To my mind, there are two phases to a lot of classical ‘logic puzzles’. Take Sudoku (spoiler alert! Problem solving strategies already developed & revealed 🙁 ), for example. There is an initial phase where you figure out how to win; then you can play an infinite number of ‘success oriented’ games where you implement the strategies you developed initially, but rarely or never develop more. I think the initial phase holds the rich opportunities for giving folks an opportunity to develop their problem-solving skills in a meta-cognitive way. So, alongside Petals around the Rose, Bongard Problems, and PatternMaster, I’m linking to Simon Tatham’s Puzzle Collection because it hosts a variety of different problems. Not with the goal of allowing everyone an opportunity to play the one they like, but to explore and learn the ‘tricks’ of some that are unfamiliar.
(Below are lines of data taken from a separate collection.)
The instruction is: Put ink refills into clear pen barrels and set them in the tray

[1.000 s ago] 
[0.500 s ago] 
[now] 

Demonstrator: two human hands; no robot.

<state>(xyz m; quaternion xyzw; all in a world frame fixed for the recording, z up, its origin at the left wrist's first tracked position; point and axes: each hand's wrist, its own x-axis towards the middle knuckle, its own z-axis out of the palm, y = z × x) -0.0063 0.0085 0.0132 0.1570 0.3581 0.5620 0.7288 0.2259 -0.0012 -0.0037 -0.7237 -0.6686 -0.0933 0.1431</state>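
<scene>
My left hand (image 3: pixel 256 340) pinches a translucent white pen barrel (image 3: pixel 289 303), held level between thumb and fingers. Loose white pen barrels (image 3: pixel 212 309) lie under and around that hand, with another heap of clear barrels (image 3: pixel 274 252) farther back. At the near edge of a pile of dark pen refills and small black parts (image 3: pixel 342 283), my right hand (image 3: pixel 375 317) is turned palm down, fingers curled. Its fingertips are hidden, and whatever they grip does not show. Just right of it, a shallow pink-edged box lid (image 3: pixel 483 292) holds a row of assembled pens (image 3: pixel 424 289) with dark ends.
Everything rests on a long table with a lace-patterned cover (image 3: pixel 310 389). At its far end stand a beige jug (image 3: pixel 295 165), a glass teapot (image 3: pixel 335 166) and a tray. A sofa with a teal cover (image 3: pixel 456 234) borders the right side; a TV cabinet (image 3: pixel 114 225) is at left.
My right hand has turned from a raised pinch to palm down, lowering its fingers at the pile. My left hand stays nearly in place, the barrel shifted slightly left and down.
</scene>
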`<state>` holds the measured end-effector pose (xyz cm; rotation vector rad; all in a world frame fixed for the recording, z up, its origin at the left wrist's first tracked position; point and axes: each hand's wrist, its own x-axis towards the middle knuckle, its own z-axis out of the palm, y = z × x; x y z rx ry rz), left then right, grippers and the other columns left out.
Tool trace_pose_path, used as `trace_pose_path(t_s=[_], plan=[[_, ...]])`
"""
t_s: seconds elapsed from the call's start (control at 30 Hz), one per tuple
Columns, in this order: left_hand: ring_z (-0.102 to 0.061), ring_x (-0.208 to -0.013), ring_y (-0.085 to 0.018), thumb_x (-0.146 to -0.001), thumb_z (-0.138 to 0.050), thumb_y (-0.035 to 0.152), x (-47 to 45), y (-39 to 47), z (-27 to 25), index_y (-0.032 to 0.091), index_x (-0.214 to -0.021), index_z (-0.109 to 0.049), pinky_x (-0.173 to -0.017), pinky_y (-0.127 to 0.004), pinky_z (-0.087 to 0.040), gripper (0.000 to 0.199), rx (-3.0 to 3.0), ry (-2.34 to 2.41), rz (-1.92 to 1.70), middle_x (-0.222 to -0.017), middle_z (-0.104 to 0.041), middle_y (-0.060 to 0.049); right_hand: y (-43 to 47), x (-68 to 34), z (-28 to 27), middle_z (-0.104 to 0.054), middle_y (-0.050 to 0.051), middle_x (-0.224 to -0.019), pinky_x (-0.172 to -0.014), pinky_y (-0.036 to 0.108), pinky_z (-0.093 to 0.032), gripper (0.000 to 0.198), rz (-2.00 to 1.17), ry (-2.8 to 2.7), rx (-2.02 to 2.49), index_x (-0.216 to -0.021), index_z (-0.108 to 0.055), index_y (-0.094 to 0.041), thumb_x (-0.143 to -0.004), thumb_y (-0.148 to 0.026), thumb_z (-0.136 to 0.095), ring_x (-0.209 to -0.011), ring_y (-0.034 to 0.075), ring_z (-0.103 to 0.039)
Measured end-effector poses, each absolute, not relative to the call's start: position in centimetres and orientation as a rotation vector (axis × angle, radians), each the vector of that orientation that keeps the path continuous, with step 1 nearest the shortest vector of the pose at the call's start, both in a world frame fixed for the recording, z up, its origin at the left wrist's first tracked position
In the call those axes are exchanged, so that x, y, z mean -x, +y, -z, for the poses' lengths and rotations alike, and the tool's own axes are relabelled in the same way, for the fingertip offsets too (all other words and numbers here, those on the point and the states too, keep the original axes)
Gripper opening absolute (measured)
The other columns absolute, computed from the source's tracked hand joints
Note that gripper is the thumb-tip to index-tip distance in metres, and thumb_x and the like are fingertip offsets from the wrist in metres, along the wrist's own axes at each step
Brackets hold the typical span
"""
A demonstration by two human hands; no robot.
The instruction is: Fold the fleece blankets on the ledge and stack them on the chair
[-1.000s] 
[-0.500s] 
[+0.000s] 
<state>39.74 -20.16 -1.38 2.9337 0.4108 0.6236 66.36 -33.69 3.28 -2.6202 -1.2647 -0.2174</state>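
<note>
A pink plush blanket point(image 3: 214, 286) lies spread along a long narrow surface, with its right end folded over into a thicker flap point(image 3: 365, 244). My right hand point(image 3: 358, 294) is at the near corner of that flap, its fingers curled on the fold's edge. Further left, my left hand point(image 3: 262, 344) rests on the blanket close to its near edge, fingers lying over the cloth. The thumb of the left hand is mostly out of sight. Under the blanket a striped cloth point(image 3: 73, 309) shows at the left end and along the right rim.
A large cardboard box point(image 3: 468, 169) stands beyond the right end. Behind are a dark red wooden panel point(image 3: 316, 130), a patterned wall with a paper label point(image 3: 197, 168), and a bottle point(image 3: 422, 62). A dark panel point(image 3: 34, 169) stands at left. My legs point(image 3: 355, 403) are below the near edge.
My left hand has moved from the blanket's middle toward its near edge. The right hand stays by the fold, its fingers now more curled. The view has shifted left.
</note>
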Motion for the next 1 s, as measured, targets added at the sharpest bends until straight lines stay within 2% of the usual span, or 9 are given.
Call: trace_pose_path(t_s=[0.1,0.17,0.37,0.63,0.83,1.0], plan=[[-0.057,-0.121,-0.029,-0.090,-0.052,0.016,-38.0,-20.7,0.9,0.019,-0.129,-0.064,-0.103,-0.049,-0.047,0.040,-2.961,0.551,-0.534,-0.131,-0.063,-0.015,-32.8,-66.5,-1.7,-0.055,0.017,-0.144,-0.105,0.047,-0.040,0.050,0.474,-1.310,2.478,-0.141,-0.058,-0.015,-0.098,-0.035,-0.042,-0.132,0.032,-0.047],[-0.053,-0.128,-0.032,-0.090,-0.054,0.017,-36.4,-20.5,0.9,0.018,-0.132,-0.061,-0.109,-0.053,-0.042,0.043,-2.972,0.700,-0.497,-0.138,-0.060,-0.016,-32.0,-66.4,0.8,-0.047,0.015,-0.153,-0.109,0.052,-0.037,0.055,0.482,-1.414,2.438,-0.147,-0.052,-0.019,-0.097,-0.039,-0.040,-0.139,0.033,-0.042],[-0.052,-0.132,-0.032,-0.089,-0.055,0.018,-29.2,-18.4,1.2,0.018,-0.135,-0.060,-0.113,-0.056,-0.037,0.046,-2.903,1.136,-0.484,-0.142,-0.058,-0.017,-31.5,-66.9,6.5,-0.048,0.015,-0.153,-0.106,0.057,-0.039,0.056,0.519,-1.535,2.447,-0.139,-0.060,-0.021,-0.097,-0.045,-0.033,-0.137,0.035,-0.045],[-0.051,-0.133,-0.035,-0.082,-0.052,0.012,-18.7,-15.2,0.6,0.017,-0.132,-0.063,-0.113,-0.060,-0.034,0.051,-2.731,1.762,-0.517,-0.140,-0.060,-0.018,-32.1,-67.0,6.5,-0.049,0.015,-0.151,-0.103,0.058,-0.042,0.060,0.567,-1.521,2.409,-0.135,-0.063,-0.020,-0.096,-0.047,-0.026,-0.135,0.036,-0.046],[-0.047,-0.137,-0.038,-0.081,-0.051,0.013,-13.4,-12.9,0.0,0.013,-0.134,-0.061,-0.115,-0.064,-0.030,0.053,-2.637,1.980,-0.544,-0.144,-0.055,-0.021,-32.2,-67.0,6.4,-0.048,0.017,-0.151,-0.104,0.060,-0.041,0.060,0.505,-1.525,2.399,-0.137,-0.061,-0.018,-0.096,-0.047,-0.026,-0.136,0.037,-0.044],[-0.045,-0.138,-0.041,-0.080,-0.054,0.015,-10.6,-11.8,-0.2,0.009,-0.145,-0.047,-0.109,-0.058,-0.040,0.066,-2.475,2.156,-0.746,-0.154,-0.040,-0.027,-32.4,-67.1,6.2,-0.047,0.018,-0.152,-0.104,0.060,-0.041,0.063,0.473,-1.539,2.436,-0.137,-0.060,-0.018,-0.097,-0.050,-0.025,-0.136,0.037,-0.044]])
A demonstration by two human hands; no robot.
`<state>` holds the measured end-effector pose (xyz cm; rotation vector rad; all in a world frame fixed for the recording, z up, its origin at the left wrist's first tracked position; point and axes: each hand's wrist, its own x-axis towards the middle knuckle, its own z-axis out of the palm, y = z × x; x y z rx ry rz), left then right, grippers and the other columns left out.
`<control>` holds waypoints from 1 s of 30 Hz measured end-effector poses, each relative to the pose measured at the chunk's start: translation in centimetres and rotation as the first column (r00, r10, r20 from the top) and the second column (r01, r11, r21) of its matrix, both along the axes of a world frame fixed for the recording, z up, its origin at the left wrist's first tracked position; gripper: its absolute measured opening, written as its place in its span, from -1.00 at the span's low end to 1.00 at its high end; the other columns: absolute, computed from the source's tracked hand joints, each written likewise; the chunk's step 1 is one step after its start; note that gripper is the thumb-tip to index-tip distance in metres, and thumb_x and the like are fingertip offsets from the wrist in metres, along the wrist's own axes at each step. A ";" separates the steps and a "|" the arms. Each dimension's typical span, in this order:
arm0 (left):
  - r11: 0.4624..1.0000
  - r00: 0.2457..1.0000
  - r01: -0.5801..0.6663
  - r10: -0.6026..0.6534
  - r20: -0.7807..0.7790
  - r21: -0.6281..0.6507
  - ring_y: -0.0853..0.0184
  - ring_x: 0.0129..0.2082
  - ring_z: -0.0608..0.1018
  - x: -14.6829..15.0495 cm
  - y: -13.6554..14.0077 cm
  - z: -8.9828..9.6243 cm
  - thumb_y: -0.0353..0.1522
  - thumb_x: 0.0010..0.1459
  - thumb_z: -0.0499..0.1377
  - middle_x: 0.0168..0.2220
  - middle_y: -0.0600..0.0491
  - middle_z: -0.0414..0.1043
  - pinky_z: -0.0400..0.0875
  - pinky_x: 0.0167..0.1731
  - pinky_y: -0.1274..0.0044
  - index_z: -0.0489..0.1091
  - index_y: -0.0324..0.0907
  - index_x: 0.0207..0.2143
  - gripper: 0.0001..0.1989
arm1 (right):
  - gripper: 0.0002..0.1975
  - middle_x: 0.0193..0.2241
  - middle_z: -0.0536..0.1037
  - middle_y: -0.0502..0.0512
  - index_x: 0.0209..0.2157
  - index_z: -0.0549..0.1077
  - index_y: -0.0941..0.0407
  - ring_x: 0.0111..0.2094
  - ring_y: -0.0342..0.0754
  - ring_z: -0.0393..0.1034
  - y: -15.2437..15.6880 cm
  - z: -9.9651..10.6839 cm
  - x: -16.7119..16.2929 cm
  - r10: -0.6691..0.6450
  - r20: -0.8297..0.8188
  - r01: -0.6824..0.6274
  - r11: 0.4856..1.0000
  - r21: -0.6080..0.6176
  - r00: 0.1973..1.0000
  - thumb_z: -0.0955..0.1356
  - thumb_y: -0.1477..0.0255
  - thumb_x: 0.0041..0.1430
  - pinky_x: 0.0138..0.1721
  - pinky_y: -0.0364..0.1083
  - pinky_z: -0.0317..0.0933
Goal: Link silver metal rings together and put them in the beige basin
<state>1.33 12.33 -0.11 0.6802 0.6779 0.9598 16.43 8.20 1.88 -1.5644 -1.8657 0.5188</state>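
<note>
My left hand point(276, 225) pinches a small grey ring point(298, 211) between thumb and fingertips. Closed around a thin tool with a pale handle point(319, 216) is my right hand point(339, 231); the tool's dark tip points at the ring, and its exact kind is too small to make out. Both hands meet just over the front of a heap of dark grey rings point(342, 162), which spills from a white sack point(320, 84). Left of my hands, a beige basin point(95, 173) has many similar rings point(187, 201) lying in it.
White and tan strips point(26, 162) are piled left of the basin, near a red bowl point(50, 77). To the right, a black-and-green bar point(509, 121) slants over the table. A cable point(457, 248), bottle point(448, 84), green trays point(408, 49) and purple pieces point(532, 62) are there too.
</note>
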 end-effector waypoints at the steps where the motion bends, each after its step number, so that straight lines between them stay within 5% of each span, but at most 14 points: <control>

In approaching a novel problem, the fertile ground for real thinking about problem solving strategies is available. I think this is ideally approached with pen-and-paper and a prayer that students are disciplined in observing their learning. I have had difficulty in assigning tasks like this because students are tightly focused on what they did rather than identifying conceptual problem solving strategies. For this reason, more structured requirements than “What did you learn from developing a solution” are likely needed. Questions such as “List the ‘a-ha’ moments you had where you made a quantum, permanent advance in your approach,” “What ‘tricks’ did you develop to identify the easiest ‘starting place’ for attacking your puzzle?” and “What analysis lead you to better approaches (i.e. what CAUSED your novel idea(s)?”
As an example to students, here is a link to a description of identifying the input an artificial intelligence would need for MineSweeper (the classic game numbers are revealed in a grid, identifying the number of adjacent mines/bombs; it appears in the linked collection as ‘Mines’).
Because of either familiarity (if one already knows a bunch of rote strategies, attempts to develop strategies are moot) or because the game doesn’t seem to send itself as well to the goals of this assignment, my colleague Emily Dykstra and I disallow the following list when giving the assignment (this likely doesn’t include all the ‘undesirables’)
Black box (FYI, a game with some more variants is ThinkBio’s ‘Quantum Mine‘; still not a great selection :-))
In submitting the exercise, students will generally be required to refer to a specific configuration or situation; for this reason, we suggest including screenshots in their write-up.